Jean Rhys loved L’Heure Bleue and wore it all her life, according to Lillian Pizzichini, who has just published The Blue Hour, a harrowing account of Rhys’ rootless, alcohol-and-perfume soaked existence, which mirrored the fate of one of her melancholy heroines. Growing up in the British colony of Dominica and sent off to England at the age of 16 to attend the Perce School for Girls, Rhys once acknowledged that she didn’t know a thing about mathematics or machines. But like many young girls who came of age before women received the right to vote, Rhys knew how to captivate men.

There was an early first marriage to Jean Lenglet, a Polish journalist who dabbled in stolen antiques and who served time in a French prison. There was Rhys’ celebrated affair with the older, richer Ford Madox Ford, who gave Rhys money and published Rhys’ first short story in the transatlantic review. (When Ford dumped her, Rhys got her revenge by putting him in Quartet, as the self-centered English picture dealer H.G. Heidler.) There was second husband Leslie Tilden Smith, an English literary agent who met Rhys after her first two novels were published and who was fervently devoted to the pretty novelist, correcting her proofs and looking after Maryvonne, Rhys’ only child. After Smith died suddenly of a heart attack, Rhys took up with his cousin, Max Hamer, who became husband number three.

And yet, despite the manic changes of addresses and lovers and husbands, despite the gin, white wine, and sweet vermouth downed without restraint in cafes all over Paris and in bed-sits all over London, despite a vicious temper that landed her in court facing charges of abuse and disorderly conduct from neighbors, Rhys still managed to write five critically acclaimed novels, still published--at 76, after all her books had gone out of print and she was virtually unknown throughout Great Britain--her masterpiece, Wide Sargasso Sea.
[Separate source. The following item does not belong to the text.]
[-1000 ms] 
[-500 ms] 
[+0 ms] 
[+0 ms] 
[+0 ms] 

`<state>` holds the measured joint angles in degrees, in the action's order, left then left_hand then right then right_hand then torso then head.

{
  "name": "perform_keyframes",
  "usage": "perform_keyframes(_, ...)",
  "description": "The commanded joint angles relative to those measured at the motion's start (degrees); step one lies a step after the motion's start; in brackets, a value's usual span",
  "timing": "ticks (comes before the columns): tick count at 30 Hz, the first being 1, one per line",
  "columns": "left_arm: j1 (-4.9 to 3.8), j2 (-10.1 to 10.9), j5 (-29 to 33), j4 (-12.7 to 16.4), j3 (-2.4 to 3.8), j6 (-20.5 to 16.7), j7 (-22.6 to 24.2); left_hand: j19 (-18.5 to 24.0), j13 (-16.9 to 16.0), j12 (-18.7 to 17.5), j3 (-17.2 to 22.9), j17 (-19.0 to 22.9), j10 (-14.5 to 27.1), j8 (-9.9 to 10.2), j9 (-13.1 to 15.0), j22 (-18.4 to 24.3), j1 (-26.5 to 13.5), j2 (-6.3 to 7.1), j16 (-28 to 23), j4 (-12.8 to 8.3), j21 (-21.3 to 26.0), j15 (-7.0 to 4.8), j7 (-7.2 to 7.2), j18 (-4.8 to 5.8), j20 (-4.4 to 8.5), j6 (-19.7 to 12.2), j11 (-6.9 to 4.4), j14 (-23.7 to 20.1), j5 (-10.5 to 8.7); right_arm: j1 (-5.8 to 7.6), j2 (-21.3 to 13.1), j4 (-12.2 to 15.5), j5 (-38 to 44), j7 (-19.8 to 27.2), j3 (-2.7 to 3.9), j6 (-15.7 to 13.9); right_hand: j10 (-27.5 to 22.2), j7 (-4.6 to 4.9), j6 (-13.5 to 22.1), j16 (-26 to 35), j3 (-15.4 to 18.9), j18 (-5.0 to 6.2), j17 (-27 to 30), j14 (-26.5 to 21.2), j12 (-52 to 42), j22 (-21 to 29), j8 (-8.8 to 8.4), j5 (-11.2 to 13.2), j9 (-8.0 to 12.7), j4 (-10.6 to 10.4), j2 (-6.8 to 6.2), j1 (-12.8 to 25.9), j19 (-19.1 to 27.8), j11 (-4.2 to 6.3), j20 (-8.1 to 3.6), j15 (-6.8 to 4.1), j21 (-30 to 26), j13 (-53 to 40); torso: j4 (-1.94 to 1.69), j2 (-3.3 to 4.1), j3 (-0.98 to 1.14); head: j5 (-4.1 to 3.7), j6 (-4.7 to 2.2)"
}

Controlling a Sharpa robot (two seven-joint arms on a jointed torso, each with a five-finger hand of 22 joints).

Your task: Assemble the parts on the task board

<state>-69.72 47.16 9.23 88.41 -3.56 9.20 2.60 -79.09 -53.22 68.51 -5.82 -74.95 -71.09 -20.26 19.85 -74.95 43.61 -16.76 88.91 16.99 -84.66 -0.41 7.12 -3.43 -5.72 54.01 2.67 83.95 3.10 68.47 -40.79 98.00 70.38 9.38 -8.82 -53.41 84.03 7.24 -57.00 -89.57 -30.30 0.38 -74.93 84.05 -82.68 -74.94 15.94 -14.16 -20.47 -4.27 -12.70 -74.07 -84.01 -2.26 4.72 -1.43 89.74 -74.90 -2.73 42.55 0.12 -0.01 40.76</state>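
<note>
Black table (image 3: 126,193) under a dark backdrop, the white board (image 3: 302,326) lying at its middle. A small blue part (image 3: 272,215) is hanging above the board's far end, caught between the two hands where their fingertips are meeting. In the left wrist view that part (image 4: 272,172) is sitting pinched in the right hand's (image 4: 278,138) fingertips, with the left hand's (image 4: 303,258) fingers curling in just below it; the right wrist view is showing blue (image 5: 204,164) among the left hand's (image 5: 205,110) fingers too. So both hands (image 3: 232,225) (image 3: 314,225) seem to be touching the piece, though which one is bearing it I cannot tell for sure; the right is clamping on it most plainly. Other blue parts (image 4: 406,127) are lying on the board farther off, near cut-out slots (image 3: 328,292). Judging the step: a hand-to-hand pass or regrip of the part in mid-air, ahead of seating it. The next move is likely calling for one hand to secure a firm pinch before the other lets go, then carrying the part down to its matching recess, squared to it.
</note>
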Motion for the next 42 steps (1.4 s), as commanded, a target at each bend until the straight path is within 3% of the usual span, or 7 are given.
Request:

“I must write,” she once confided to the American novelist, David Plante, whose essay about her in Difficult Women is a little masterpiece, “If I stop writing, my life will have been an abject failure. It is that already to other people. But it could be an abject failure to myself. I will not have earned my death.”

1 comment:

  1. Ah, to mist the secret hollows. My grandmother too gave me advice about where to dab perfume. Then she lost her sense of smell and we had to take way her perfum so that she wouldn't douse herself in it.Which was sad.